**EXERCISE PROMPT:** Set down each entry exactly as it stands, without altering a single character.

'''

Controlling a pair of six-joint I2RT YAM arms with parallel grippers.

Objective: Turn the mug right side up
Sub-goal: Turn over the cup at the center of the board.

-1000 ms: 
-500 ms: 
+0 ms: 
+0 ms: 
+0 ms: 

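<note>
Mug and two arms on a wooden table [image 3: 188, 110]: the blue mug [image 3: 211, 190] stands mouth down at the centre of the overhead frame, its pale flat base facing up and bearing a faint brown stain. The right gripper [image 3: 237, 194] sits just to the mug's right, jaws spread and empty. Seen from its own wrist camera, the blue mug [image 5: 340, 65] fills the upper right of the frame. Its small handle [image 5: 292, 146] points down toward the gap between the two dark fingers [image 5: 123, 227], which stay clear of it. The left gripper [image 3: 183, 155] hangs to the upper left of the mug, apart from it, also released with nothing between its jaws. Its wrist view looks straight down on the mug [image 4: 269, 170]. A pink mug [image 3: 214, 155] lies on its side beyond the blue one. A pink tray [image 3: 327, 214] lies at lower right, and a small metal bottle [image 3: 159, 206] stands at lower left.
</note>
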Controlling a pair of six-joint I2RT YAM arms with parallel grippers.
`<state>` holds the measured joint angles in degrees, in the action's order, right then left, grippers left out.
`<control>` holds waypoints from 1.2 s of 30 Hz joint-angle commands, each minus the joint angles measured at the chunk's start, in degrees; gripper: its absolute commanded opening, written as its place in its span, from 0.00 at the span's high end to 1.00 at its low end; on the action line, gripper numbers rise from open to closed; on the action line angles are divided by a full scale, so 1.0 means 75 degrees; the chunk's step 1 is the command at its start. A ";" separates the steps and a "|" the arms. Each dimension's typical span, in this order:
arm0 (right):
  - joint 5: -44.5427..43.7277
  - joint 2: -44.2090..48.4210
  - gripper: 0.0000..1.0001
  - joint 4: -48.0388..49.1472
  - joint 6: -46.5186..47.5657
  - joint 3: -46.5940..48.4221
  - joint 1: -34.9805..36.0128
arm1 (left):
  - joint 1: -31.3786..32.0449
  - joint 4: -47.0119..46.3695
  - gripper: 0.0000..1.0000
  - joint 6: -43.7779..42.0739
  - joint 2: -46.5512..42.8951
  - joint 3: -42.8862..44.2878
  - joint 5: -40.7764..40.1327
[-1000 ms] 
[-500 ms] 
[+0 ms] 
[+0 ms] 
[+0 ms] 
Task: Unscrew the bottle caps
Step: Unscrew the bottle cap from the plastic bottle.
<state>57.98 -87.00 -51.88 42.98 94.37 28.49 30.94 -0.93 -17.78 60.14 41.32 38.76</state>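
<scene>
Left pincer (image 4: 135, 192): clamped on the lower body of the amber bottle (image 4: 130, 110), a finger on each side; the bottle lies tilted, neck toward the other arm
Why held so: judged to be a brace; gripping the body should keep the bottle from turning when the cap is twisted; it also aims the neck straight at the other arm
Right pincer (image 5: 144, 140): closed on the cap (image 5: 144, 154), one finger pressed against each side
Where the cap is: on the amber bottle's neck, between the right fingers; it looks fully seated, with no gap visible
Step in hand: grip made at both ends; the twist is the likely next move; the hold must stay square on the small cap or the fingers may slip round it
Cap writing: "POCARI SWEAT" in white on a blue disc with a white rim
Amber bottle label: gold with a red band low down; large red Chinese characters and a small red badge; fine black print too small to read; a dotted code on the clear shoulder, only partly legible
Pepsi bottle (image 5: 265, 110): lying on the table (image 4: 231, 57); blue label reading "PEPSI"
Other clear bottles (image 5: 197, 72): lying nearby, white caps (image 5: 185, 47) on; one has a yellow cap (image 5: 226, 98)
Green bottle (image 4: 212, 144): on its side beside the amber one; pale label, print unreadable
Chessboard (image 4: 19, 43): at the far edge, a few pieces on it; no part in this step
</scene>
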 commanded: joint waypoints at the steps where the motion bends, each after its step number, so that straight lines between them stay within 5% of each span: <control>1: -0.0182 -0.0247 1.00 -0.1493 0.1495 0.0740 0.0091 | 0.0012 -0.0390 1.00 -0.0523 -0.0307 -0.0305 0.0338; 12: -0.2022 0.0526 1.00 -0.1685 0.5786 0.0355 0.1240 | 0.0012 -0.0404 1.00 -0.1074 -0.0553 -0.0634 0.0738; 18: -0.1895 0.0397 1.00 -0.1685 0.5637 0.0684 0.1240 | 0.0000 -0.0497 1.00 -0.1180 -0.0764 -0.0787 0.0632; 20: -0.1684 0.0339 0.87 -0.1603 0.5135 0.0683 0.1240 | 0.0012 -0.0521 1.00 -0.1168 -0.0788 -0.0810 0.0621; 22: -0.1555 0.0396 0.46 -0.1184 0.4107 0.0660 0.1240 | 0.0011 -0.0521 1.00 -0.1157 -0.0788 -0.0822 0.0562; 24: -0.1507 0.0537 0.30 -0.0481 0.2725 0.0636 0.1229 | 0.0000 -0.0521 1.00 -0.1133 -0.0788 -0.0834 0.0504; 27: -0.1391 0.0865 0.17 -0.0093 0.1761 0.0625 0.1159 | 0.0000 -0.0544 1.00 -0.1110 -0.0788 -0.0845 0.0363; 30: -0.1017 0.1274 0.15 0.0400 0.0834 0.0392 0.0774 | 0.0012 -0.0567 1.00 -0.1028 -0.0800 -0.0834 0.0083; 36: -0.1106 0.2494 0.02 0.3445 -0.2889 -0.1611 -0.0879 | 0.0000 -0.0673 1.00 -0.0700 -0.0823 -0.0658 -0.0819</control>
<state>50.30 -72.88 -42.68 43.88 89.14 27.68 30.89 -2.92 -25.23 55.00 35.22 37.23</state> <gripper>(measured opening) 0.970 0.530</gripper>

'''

**EXERCISE OUTPUT:**
Controlling a pair of six-joint I2RT YAM arms with parallel grippers.

Objective: Turn the mug right side up
Sub-goal: Turn over the cup at the center of the board.

-1000 ms: 
-500 ms: 
+0 ms: 
+0 ms: 
+0 ms: 

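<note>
Mug and two arms on a wooden table [image 3: 188, 110]: the blue mug [image 3: 211, 190] stands mouth down at the centre of the overhead frame, its pale flat base facing up and bearing a faint brown stain. The right gripper [image 3: 237, 194] sits just to the mug's right, jaws spread and empty. Seen from its own wrist camera, the blue mug [image 5: 340, 65] fills the upper right of the frame. Its small handle [image 5: 292, 146] points down toward the gap between the two dark fingers [image 5: 123, 227], which stay clear of it. The left gripper [image 3: 183, 155] hangs to the upper left of the mug, apart from it, also released with nothing between its jaws. Its wrist view looks straight down on the mug [image 4: 269, 170]. A pink mug [image 3: 214, 155] lies on its side beyond the blue one. A pink tray [image 3: 327, 214] lies at lower right, and a small metal bottle [image 3: 159, 206] stands at lower left.
</note>
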Controlling a pair of six-joint I2RT YAM arms with parallel grippers.
`<state>` holds the measured joint angles in degrees, in the action's order, right then left, grippers left out.
`<control>` holds waypoints from 1.2 s of 30 Hz joint-angle commands, each minus the joint angles measured at the chunk's start, in degrees; gripper: its absolute commanded opening, written as its place in its span, from 0.00 at the span's high end to 1.00 at its low end; on the action line, gripper numbers rise from open to closed; on the action line angles are divided by a full scale, so 1.0 means 75 degrees; the chunk's step 1 is the command at its start. A ";" separates the steps and a "|" the arms. Each dimension's typical span, in this order:
arm0 (right):
  - joint 5: -44.5427..43.7277
  - joint 2: -44.2090..48.4210
  - gripper: 0.0000..1.0001
  - joint 4: -48.0388..49.1472
  - joint 6: -46.5186..47.5657
  - joint 3: -46.5940..48.4221
  - joint 1: -34.9805..36.0128
arm1 (left):
  - joint 1: -31.3786..32.0449
  - joint 4: -47.0119..46.3695
  - gripper: 0.0000..1.0000
  - joint 6: -43.7779..42.0739
  - joint 2: -46.5512..42.8951
  - joint 3: -42.8862..44.2878
  - joint 5: -40.7764..40.1327
[-1000 ms] 
[-500 ms] 
[+0 ms] 
[+0 ms] 
[+0 ms] 
Task: Unscrew the bottle caps
Step: Unscrew the bottle cap from the plastic bottle.
<state>57.98 -87.00 -51.88 42.98 94.37 28.49 30.94 -0.93 -17.78 60.14 41.32 38.76</state>
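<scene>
Left pincer (image 4: 135, 192): clamped on the lower body of the amber bottle (image 4: 130, 110), a finger on each side; the bottle lies tilted, neck toward the other arm
Why held so: judged to be a brace; gripping the body should keep the bottle from turning when the cap is twisted; it also aims the neck straight at the other arm
Right pincer (image 5: 144, 140): closed on the cap (image 5: 144, 154), one finger pressed against each side
Where the cap is: on the amber bottle's neck, between the right fingers; it looks fully seated, with no gap visible
Step in hand: grip made at both ends; the twist is the likely next move; the hold must stay square on the small cap or the fingers may slip round it
Cap writing: "POCARI SWEAT" in white on a blue disc with a white rim
Amber bottle label: gold with a red band low down; large red Chinese characters and a small red badge; fine black print too small to read; a dotted code on the clear shoulder, only partly legible
Pepsi bottle (image 5: 265, 110): lying on the table (image 4: 231, 57); blue label reading "PEPSI"
Other clear bottles (image 5: 197, 72): lying nearby, white caps (image 5: 185, 47) on; one has a yellow cap (image 5: 226, 98)
Green bottle (image 4: 212, 144): on its side beside the amber one; pale label, print unreadable
Chessboard (image 4: 19, 43): at the far edge, a few pieces on it; no part in this step
</scene>
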 commanded: joint waypoints at the steps where the motion bends, each after its step number, so that straight lines between them stay within 5% of each span: <control>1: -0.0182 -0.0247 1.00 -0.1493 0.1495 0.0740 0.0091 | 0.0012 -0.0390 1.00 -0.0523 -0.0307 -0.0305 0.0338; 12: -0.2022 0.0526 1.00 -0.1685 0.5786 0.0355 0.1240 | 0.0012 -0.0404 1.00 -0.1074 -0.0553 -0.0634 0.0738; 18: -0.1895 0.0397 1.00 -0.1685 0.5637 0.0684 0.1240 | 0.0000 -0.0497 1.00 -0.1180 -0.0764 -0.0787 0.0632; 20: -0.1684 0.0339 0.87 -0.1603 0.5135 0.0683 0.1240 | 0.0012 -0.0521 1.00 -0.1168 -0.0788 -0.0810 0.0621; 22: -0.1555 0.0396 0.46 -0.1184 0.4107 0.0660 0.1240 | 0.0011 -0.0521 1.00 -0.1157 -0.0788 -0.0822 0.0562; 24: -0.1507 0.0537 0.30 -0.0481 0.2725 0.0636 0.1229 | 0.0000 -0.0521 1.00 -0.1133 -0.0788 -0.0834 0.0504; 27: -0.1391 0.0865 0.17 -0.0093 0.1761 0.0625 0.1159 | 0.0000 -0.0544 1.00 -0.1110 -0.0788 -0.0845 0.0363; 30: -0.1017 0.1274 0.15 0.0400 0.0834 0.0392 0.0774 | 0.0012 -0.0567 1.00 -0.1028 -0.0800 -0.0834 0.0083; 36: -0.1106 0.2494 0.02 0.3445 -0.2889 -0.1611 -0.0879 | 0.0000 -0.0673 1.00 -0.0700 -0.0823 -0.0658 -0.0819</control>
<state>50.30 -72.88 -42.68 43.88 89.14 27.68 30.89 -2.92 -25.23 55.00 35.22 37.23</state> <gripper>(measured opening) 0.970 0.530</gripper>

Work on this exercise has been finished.